Categories: OLD Media Moves

Reporting tips from Fast Company writer

Charles Fishman, a contributing editor to Fast Company magazine, spoke to one of my classes this afternoon. Charles is very animated when it comes to talking about journalism, and he shared some of his tips in finding sources when it came to writing his book The Wal-Mart Effect.

Here are some things he found helpful:

1. To find people who had worked for consumer products companies on the Wal-Mart account, he had a friend — a Northwestern professor — put out a request on a marketing listserv. On the first time the request went out, Fishman received 20 responses. The second time, he received 10 responses.

2. To find former employees who had worked at Wal-Mart’s headquarters in Bentonville, Ark., Fishman took out an ad in the Bentonville newspaper that began “Did you help build Wal-Mart” and included his e-mail address. “I reached a whole community of people,” said Fishman.

3. It pays to understand data and statistics and how to properly use them. He pointed out an example of a company that makes a certain snack cake and has 20 percent of a stagnant market, according to a story in the Philadelphia Inquirer.

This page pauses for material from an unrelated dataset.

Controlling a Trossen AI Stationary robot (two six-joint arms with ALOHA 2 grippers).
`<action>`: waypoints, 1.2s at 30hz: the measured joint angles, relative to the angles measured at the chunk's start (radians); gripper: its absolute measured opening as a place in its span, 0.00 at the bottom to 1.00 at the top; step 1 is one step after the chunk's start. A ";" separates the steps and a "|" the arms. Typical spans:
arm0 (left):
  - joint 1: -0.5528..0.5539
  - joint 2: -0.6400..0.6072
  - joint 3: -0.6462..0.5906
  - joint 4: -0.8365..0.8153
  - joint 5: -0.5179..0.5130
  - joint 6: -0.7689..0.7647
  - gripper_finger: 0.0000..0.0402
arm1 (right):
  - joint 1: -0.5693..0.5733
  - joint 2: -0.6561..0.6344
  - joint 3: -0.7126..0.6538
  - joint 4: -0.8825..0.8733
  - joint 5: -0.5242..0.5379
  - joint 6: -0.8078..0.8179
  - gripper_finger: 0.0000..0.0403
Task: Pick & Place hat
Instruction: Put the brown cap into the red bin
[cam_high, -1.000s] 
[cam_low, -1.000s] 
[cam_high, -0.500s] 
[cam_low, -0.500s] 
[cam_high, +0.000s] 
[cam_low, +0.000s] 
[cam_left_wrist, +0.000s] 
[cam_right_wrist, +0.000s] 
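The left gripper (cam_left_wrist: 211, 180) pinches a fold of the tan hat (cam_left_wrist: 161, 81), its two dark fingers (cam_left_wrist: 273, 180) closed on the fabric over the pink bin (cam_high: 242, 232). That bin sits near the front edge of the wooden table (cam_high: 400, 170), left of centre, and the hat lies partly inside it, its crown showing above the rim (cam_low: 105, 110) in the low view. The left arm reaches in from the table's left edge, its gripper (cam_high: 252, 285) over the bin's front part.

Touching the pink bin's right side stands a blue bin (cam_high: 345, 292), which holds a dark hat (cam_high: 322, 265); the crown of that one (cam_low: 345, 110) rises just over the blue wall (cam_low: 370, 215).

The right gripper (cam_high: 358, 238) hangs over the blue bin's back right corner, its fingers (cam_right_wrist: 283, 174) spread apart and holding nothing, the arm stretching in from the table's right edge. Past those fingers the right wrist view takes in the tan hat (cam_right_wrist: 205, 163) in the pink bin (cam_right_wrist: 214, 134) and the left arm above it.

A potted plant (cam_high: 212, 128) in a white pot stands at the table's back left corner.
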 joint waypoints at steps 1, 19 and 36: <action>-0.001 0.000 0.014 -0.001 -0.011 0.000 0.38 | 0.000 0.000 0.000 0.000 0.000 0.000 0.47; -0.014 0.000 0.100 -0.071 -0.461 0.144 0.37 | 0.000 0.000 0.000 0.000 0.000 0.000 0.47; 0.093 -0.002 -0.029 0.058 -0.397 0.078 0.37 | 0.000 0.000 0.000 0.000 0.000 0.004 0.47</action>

But the market share data that the reporter used came from a data set that didn’t have Wal-Mart’s share of that market because Wal-Mart stopped providing its sales data in 2001. Fishman argues in his book that the snack cake market is actually growing when it includes Wal-Mart’s sales, and the Philadelphia company’s sales are less than 20 percent of the market. “The reporter didn’t ask the right question,” he said. “The result is a charming story when the actual bits of information are wrong.”

4. Fishman argues that writing magazine stories means gathering four times as much information as you’d gather for a newspaper and still only using 20 percent of the information. This runs counter, he said, to a colleague who says writing magazine stories means using 40 percent of the information you gather.

I had one student who commented after Fishman left: “He’s the first person I’ve ever met more excited about business journalism than you.”